During the first year of the project, the challenge's organizers (P. Ezanno, M. Mancini and S. Picault (BIOEPAR, Nantes), and T. Vergne (IHAP, Toulouse)) developed an original spatio-temporal model of ASF virus circulation at the interface between wildlife (wild boar) and animal husbandry (industrial or free-range) in a European context. This model integrates the regulatory management methods as well as possible alternatives. The organising team was supported by a group of experts composed of E. Gilot-Fromont (VetAgroSup), E. Baubet, S. Rossi & E. Marboutin (OFB), and C. Peroz & C. Belloc (Oniris), who have expertise in the epidemiology of ASF, regulated ASF control in the animal husbandry sector and regulated ASF control in the wildlife sector. The model constructed was able to generate synthetic data similar to that which might be available during a real epidemic.

For five months from 28/08/2020, the launch date, the nine international teams participating in the challenge are using these simulated synthetic data in real time to predict the outcome of the epidemic. The data is progressively made available to the teams to mimic the progress of the outbreak.

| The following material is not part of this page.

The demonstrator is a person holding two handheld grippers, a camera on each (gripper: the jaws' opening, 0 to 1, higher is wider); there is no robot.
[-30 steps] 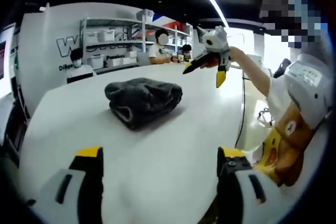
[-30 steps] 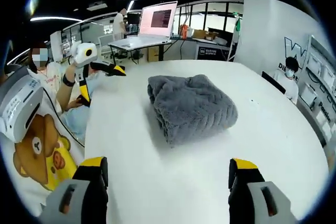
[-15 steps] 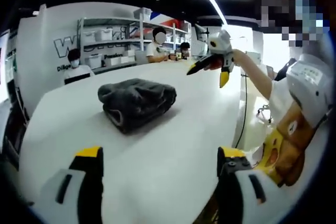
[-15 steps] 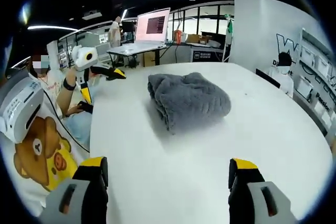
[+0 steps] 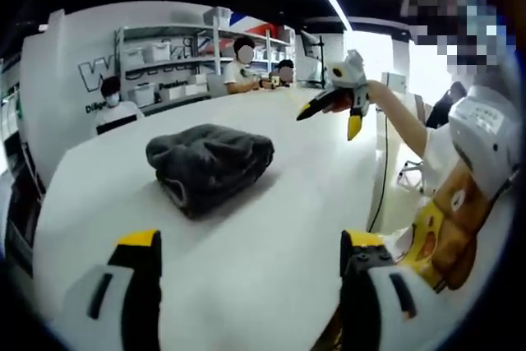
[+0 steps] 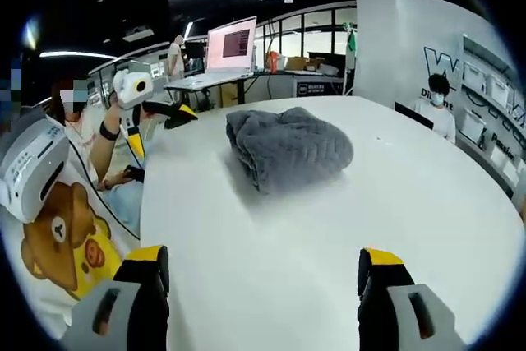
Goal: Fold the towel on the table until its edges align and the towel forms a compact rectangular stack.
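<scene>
Towel (image 5: 209, 163) sits folded into a thick grey bundle (image 6: 286, 149) on the white counter (image 6: 345, 236), roughly in the middle of it, nothing touching it. From where I stand the fold looks nearly done, but the stack is lumpy and rounded, not a crisp rectangle, and the layered end shows rolled edges that may not line up.

The risk, as I judge it, is stopping too soon: if the hands pull away now, the springy pile could relax and the top layer could slump off the lower ones. Going back in carries its own hazard. A pinch on only the top layer would drag it and undo the fold, and a push from one side would slide the whole bundle across the smooth counter.

Both grippers are held well clear of the towel, above the counter's near edge. The left gripper (image 5: 251, 265) points toward the towel with its fingers spread wide and nothing between them. The right gripper (image 6: 263, 281) does the same from the other side, fingers wide and empty.

In the left gripper view the right gripper shows raised off beyond the towel, held in the person's hand (image 5: 341, 98) with the arm stretched out. In the right gripper view the left gripper shows lifted beside the counter's edge, well apart from the towel.
</scene>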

Participants attempt to answer management questions, such as identifying the best control measures to implement or estimating the probability of a second wave of the epidemic.

Participants can use any type of model, statistical or mechanistic. Indeed, previous modelling challenges in human health have shown that simple statistical models can be more useful in certain situations than complex mechanistic models. On the other hand, mechanistic models are often very useful for comparing intervention strategies. Comparing this diversity of approaches will make it possible to compare the predictive capacities of these methods and to identify the points of progress for a better reactivity of the modellers in the event of a real crisis.

Website: https://www6.inrae.fr/asfchallenge/

Twitter account: @AsfMod

Perspectives

This project provides an inspiring platform for the exchange of knowledge and expertise on animal health modelling at the livestock-wildlife interface. It will also bring together the community of animal health modelling epidemiologists to improve our collective capacity to respond to a crisis situation. Finally, it will be an opportunity to publish a special issue in a high-impact journal on the collective experience and the results obtained.